DUSTA VS JUJUR

Fakultas kedokteran Temple University pernah mengadakan penelitian menarik tentang kebohongan. Mereka membentuk dua kelompok. Kelompok pertama diminta menceritakan sebuah kebohongan. Kelompok kedua diminta untuk berkata benar. Selama aktivitas itu, respons otak mereka dianalisa dengan mesin MRI. Hasilnya mencengangkan. Ternyata para "pembohong" mengaktifkan sembilan area di otaknya, sedangkan orang yang berkata jujur hanya memakai empat area. Untuk berdusta, ternyata otak bekerja dua kali lebih keras.

Berdusta itu mahal ongkosnya. Tidak hanya melelahkan otak, tetapi juga menambah dosa. Ananias dan Safira menanggung akibat serius akibat berdusta. Ini gara-gara mereka memberi persembahan dengan motivasi salah: ingin dapat nama. Meniru anggota jemaat lain, mereka pun menjual tanah, namun hasilnya hanya dipersembahkan sebagian. Ketika ditanya, mereka mengaku sudah memberi semuanya. Agar dikenal sebagai dermawan atau donatur utama gereja, mereka rela berbohong di hadapan Tuhan dan jemaat.

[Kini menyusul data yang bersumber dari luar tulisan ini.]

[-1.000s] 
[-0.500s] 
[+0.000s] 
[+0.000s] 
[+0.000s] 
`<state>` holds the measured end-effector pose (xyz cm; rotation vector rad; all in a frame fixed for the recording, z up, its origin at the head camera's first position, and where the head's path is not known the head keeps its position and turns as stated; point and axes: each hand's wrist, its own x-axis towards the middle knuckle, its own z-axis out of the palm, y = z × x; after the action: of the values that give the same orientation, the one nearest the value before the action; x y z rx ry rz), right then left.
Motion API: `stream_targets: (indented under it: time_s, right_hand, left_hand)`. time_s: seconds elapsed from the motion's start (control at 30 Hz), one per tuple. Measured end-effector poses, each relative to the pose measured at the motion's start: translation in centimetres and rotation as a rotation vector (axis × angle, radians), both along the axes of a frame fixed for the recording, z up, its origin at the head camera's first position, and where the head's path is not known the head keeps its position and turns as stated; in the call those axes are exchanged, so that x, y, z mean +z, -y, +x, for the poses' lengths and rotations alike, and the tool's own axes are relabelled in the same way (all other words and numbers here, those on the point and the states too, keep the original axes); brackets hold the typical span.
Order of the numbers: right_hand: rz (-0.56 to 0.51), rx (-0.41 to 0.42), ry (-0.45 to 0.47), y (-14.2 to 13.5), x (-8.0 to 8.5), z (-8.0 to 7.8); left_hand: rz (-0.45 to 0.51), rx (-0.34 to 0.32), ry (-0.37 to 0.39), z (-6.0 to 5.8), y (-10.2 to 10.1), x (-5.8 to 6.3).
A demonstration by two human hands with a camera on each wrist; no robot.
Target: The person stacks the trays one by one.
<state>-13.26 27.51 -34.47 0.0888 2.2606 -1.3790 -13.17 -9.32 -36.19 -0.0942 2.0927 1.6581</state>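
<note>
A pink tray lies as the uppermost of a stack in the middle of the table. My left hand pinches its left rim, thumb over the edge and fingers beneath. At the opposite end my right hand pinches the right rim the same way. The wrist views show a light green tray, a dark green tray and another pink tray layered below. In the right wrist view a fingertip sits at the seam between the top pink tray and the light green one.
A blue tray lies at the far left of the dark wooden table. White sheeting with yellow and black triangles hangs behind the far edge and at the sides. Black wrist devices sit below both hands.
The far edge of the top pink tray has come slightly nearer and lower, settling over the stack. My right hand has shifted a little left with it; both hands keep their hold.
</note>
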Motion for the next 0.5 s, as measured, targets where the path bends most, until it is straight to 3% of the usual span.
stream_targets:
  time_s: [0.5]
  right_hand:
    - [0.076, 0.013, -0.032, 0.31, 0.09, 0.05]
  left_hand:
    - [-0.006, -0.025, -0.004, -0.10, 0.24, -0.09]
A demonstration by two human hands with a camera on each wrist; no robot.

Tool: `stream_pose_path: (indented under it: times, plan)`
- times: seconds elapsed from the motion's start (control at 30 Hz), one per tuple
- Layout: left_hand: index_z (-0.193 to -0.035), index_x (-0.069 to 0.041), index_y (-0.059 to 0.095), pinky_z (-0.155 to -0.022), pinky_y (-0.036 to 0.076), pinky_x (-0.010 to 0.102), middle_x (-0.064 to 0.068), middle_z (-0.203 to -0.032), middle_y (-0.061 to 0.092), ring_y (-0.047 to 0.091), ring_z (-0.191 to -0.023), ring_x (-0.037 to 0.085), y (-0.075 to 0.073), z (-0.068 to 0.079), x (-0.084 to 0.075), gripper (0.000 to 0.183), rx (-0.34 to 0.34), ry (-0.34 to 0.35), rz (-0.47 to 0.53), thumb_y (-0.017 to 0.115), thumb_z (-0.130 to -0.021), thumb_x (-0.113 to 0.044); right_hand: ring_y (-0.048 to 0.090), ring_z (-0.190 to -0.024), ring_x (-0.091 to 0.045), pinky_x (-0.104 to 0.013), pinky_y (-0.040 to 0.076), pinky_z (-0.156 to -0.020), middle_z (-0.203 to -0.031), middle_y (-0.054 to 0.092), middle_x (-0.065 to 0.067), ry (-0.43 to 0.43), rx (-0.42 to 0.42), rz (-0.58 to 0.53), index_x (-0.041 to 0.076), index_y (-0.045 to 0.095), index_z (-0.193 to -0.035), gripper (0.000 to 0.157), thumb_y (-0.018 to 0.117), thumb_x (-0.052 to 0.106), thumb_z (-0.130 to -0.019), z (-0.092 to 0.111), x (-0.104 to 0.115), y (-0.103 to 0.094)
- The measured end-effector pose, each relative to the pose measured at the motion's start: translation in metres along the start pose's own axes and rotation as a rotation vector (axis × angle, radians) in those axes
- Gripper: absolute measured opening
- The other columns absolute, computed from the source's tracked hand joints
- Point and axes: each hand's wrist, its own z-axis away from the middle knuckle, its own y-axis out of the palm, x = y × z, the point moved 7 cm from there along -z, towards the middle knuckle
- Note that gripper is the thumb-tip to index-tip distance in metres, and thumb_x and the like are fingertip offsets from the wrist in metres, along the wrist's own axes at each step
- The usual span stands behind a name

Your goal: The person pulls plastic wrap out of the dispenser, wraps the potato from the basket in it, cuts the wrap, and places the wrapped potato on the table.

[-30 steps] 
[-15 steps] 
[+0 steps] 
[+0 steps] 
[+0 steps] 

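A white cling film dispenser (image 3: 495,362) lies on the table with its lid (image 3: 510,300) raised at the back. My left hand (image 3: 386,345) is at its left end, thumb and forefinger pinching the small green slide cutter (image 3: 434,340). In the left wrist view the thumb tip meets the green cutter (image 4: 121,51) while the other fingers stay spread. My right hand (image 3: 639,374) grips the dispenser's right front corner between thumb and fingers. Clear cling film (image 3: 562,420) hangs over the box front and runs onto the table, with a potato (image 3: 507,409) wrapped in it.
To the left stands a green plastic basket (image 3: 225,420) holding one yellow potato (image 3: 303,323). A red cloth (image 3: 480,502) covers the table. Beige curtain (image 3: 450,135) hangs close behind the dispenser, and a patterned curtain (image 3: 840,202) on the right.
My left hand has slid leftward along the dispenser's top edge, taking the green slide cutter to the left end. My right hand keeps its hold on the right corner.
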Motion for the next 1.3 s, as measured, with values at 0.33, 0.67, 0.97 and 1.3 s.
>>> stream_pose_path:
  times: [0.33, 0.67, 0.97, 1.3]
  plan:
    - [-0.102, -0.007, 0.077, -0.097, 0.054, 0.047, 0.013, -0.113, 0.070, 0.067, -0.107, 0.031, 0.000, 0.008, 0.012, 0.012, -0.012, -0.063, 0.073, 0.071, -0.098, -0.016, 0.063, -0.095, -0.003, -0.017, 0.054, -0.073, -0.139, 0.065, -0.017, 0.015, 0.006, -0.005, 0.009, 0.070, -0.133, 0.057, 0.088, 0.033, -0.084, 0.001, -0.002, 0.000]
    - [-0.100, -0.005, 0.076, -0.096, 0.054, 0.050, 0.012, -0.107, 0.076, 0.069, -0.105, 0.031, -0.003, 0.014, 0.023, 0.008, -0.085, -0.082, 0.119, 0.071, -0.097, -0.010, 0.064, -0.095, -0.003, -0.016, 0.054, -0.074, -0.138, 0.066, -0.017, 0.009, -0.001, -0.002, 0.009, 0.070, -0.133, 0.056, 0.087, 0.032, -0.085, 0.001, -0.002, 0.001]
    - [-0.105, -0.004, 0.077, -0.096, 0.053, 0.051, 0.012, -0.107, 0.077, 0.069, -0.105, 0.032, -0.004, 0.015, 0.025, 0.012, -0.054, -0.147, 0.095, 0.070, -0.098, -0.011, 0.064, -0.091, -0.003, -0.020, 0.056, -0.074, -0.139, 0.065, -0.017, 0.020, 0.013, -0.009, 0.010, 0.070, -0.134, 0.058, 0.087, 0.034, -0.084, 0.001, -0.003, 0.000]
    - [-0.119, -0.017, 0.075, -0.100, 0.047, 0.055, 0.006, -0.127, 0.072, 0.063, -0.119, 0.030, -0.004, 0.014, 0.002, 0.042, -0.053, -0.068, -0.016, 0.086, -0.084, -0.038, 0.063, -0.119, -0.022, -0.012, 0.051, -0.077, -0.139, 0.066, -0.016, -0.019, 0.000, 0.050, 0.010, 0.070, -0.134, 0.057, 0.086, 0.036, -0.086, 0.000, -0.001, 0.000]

Godaan berbohong muncul saat kita ingin orang memandang kita lebih dari siapa kita sebenarnya. Lalu kita mulai membual. Mengarang cerita hebat tentang diri kita. Menampilkan kesan betapa rohaninya hidup kita. Betapa harmonisnya keluarga kita. Topeng tebal kita pakai, supaya dianggap "orang berkelas". Betapa melelahkannya hidup seperti itu.
Seorang pendusta akan dibenci Tuhan dan tak dipercaya sesama. Reputasinya bakal mati. Lebih baik, jujurlah tentang diri kita. Apa adanya. Anda tak perlu jadi orang hebat. Cukup jadi orang bersahaja.

Matius 5 : 37
Jika ya, hendaklah kamu katakan: ya, jika tidak, hendaklah kamu katakan: tidak. Apa yang lebih dari pada itu berasal dari si jahat.